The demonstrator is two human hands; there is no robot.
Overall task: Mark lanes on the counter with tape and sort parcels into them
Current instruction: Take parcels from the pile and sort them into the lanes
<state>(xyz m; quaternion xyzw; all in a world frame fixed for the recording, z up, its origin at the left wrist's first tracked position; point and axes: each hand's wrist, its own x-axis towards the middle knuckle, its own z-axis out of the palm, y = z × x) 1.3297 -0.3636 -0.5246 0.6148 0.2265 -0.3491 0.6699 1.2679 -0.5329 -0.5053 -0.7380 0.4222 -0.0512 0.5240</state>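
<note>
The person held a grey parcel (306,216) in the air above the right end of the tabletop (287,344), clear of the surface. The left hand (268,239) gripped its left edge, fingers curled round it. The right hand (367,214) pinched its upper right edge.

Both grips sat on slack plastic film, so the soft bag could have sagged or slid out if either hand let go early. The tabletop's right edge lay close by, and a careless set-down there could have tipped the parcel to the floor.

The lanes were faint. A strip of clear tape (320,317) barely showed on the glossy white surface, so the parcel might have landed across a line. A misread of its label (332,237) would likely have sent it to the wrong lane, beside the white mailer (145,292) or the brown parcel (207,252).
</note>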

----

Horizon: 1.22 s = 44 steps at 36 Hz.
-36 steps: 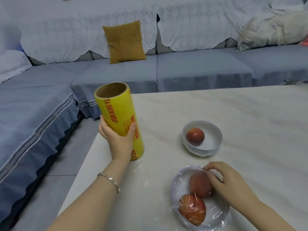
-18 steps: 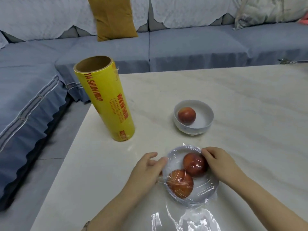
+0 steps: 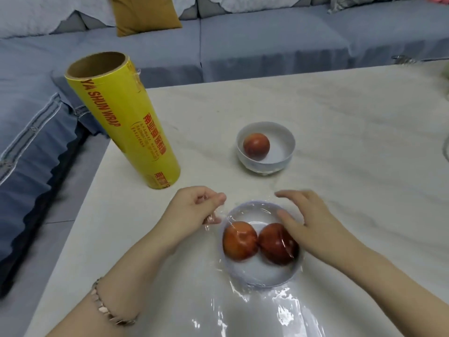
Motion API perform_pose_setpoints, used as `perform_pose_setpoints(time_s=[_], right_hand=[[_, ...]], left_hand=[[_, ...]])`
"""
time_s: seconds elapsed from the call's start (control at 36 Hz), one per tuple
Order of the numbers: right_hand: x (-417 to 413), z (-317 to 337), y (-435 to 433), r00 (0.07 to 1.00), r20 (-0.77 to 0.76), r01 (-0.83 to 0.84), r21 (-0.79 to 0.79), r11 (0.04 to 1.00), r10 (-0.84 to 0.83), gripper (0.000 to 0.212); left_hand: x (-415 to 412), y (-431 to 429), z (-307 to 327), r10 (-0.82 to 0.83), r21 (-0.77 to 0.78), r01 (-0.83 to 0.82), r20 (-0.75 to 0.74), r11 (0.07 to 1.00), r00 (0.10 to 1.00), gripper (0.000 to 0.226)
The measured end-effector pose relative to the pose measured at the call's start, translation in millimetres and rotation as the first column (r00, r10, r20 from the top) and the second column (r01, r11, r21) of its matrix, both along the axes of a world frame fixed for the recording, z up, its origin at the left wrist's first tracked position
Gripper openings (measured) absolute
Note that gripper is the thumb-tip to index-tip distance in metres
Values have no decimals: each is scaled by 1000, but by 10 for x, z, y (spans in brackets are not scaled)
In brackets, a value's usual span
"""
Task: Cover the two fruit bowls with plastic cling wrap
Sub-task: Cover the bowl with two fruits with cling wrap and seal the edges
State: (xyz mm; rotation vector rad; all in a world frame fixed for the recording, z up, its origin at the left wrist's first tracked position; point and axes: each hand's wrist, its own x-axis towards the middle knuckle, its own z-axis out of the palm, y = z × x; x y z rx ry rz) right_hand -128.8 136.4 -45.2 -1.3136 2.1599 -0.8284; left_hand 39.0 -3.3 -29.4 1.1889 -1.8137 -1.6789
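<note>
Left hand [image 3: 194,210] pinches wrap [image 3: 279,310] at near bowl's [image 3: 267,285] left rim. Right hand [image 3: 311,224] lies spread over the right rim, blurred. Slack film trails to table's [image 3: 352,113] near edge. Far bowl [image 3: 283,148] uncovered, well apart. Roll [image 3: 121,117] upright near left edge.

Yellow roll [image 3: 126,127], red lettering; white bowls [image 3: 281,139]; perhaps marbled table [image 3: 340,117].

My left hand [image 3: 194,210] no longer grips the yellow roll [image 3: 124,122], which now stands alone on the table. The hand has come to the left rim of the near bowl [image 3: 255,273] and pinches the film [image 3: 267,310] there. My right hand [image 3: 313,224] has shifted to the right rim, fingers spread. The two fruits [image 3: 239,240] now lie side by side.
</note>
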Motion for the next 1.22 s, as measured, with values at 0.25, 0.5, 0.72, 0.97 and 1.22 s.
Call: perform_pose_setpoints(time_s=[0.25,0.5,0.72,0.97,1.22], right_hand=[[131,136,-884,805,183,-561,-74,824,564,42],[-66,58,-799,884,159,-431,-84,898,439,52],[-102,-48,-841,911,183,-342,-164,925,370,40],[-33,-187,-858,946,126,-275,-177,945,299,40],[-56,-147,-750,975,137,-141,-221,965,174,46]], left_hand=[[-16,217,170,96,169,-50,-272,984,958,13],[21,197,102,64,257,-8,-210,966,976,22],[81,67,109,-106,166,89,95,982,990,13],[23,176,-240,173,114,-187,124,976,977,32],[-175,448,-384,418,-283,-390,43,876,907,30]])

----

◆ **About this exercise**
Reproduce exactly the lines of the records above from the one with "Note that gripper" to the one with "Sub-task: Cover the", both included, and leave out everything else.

◆ **Response area**
Note that gripper is the thumb-tip to index-tip distance in metres
Values have no decimals: each is scaled by 1000, but by 10 for x, z, y (spans in brackets are not scaled)
In brackets, a value's usual span
"""
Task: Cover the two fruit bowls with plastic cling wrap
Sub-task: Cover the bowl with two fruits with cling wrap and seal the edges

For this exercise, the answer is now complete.